Your instructions: Down to the last line, restate the listing below exactly.

§

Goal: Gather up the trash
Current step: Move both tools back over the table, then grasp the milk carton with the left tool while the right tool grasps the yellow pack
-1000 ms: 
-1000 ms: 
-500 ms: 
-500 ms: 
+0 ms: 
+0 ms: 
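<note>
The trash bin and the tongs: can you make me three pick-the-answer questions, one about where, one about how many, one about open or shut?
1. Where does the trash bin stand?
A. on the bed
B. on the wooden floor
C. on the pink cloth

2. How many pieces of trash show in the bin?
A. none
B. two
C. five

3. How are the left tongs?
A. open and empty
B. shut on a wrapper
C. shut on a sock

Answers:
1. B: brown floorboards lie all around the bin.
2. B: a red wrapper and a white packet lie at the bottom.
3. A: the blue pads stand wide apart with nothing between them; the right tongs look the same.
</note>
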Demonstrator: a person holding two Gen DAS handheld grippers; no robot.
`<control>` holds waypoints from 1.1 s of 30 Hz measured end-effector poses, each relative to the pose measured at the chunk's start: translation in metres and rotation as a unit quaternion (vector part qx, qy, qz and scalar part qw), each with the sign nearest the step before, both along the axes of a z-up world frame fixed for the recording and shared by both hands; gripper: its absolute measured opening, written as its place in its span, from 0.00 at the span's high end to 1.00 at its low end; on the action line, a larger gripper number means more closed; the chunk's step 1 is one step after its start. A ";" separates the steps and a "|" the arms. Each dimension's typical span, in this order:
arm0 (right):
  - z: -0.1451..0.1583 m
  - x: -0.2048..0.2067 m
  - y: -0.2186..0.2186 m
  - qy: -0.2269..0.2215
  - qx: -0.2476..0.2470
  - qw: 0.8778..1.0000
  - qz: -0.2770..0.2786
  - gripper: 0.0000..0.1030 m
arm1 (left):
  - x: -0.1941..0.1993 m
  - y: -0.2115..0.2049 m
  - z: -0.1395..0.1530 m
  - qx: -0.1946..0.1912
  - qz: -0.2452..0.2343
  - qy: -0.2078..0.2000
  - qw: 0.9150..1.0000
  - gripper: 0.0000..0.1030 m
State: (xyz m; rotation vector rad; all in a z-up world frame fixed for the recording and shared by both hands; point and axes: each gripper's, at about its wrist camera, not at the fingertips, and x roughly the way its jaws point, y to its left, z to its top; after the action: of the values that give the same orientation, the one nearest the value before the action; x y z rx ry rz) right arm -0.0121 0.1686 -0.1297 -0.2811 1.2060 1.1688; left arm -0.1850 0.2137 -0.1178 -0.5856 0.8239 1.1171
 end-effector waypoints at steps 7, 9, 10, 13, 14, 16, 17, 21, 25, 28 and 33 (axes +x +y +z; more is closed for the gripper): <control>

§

Result below:
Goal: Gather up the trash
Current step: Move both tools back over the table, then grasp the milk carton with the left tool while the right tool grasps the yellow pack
-1000 ms: 
-1000 ms: 
-500 ms: 
-500 ms: 
+0 ms: 
+0 ms: 
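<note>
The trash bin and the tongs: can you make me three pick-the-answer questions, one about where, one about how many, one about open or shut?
1. Where does the trash bin stand?
A. on the bed
B. on the wooden floor
C. on the pink cloth

2. How many pieces of trash show in the bin?
A. none
B. two
C. five

3. How are the left tongs?
A. open and empty
B. shut on a wrapper
C. shut on a sock

Answers:
1. B: brown floorboards lie all around the bin.
2. B: a red wrapper and a white packet lie at the bottom.
3. A: the blue pads stand wide apart with nothing between them; the right tongs look the same.
</note>
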Demonstrator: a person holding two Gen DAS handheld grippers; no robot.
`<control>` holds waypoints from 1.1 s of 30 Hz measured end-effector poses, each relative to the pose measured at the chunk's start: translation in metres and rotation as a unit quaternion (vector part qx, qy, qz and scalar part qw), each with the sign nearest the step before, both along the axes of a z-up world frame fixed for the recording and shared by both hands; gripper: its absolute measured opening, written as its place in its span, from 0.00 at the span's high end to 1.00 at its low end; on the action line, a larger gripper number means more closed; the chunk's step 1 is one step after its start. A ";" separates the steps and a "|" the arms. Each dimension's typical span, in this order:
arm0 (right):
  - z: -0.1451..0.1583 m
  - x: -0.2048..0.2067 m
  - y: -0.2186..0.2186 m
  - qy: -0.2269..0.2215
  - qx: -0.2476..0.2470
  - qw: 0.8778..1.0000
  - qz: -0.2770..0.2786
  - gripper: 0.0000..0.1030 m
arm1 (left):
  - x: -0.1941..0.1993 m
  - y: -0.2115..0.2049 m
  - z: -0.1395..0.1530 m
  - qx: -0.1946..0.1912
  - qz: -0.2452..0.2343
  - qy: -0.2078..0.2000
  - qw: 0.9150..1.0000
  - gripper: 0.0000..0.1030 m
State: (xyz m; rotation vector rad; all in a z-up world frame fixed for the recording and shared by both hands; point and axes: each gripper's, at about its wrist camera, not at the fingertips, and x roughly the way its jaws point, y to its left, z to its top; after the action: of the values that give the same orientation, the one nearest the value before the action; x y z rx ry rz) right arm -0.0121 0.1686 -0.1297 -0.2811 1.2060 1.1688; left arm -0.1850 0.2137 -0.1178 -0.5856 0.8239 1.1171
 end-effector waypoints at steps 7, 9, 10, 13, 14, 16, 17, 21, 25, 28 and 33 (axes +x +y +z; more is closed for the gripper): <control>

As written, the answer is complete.